[GIVEN DATA]
::::

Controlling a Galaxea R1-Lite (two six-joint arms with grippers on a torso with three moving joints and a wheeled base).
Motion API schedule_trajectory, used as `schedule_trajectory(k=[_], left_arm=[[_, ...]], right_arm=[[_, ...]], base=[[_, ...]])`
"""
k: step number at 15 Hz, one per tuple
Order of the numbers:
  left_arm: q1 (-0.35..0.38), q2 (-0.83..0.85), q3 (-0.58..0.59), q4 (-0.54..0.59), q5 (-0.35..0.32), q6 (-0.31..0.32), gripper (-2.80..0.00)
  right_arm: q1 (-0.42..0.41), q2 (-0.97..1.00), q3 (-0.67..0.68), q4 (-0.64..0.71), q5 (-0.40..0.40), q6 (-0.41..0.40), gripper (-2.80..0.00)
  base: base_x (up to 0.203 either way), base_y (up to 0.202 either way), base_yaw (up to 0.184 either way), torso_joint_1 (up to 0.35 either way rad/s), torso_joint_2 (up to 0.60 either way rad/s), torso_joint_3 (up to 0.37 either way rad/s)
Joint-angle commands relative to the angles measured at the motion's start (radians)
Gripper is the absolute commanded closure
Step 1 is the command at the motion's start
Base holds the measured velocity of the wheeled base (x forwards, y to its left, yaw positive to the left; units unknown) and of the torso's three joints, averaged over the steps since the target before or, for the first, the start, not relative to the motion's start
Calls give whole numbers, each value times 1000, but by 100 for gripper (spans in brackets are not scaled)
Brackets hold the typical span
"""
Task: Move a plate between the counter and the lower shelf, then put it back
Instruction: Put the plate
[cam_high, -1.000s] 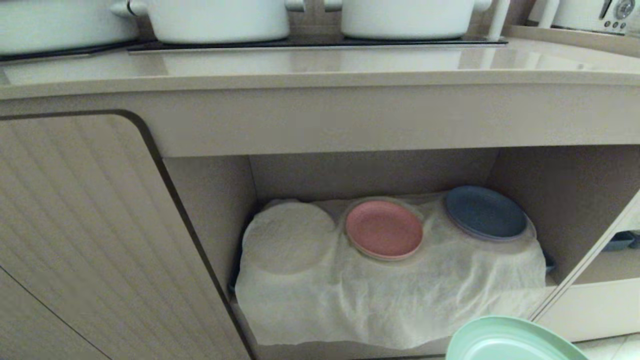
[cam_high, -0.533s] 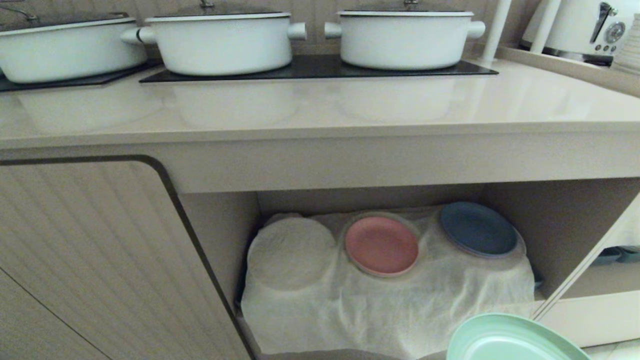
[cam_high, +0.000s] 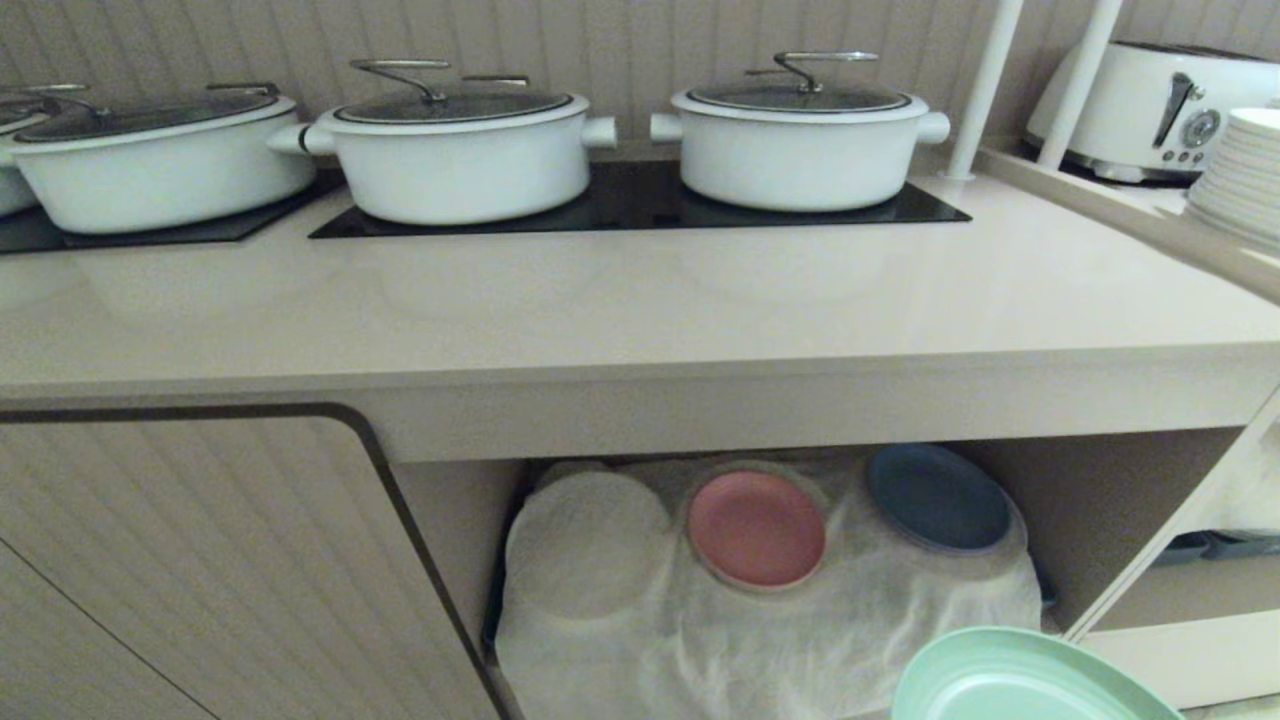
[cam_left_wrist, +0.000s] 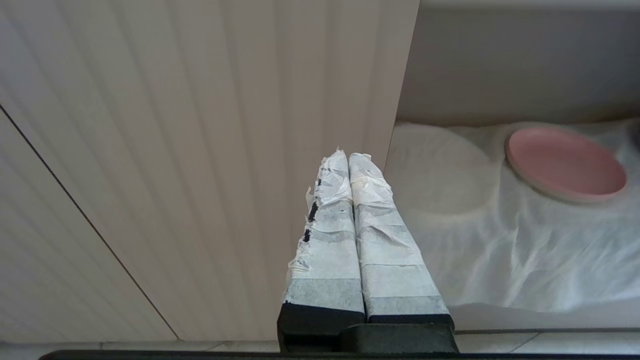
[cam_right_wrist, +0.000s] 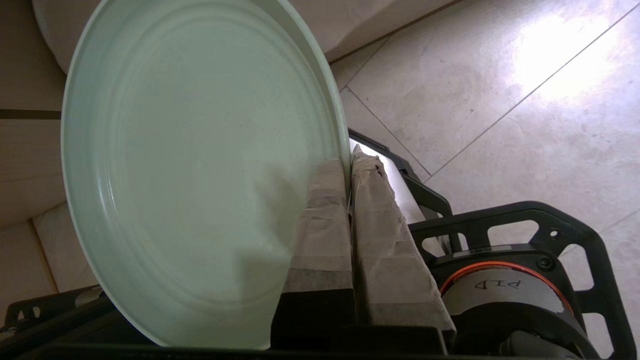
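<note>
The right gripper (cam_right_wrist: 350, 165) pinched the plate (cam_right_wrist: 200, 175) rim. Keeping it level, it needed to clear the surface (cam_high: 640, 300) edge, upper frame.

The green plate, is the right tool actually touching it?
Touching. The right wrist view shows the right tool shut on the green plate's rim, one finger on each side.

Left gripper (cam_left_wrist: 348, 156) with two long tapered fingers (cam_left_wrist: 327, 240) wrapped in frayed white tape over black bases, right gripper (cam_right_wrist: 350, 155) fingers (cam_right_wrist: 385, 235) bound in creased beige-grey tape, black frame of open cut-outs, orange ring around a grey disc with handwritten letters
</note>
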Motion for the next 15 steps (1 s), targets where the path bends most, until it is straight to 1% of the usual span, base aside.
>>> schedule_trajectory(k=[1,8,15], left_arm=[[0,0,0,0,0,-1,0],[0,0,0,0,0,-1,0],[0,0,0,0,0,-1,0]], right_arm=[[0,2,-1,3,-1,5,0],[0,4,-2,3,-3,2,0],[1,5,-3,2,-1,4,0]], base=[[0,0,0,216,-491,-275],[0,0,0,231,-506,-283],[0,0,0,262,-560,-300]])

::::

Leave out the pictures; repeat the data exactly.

[RESULT]
Controlling a Galaxea R1-Lite (two six-joint arms with grippers on a torso with three moving joints and a wheeled base).
Motion API schedule_trajectory, used as `schedule_trajectory(k=[_], left_arm=[[_, ...]], right_arm=[[_, ...]], base=[[_, ...]])`
"""
k: step number at 15 Hz, one per tuple
Order of the numbers:
  left_arm: q1 (-0.35..0.38), q2 (-0.83..0.85), q3 (-0.58..0.59), q4 (-0.54..0.59), q5 (-0.35..0.32), q6 (-0.31..0.32), gripper (-2.80..0.00)
  right_arm: q1 (-0.42..0.41), q2 (-0.97..1.00), q3 (-0.67..0.68), q4 (-0.64..0.71), q5 (-0.40..0.40), q6 (-0.41..0.40), gripper (-2.80..0.00)
  base: base_x (up to 0.203 either way), base_y (up to 0.202 either way), base_yaw (up to 0.184 either way), torso_joint_1 (up to 0.35 either way rad/s), torso_joint_2 (up to 0.60 either way rad/s), torso_joint_3 (up to 0.37 either way rad/s)
Joint-angle commands relative to the angles measured at the motion's start (radians)
Gripper is the absolute commanded closure
Step 1 is the command at the motion's start
Base holds the measured velocity of the wheeled base (x forwards, y to its left, yaw positive to the left; units unknown) and of the torso's three joints, averaged over the steps since the target before or, for the first, the start, not relative to the motion's start
Calls give whole numbers, each value times 1000, but by 100 for gripper (spans in brackets are not scaled)
Brackets hold the typical span
"""
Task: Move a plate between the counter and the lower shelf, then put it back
Instruction: Put the plate
[cam_high, -1.000s] 
[cam_high, -0.533s] 
[cam_high, +0.000s] 
[cam_left_wrist, +0.000s] 
[cam_right_wrist, +0.000s] 
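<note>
The right gripper (cam_right_wrist: 350, 165) pinched the plate (cam_right_wrist: 200, 175) rim. Keeping it level, it needed to clear the surface (cam_high: 640, 300) edge, upper frame.

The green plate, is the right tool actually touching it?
Touching. The right wrist view shows the right tool shut on the green plate's rim, one finger on each side.

Left gripper (cam_left_wrist: 348, 156) with two long tapered fingers (cam_left_wrist: 327, 240) wrapped in frayed white tape over black bases, right gripper (cam_right_wrist: 350, 155) fingers (cam_right_wrist: 385, 235) bound in creased beige-grey tape, black frame of open cut-outs, orange ring around a grey disc with handwritten letters
</note>
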Motion for the next 15 steps (1 s), targets where the path bends most, until it is straight to 1% of the usual span, base aside.
>>> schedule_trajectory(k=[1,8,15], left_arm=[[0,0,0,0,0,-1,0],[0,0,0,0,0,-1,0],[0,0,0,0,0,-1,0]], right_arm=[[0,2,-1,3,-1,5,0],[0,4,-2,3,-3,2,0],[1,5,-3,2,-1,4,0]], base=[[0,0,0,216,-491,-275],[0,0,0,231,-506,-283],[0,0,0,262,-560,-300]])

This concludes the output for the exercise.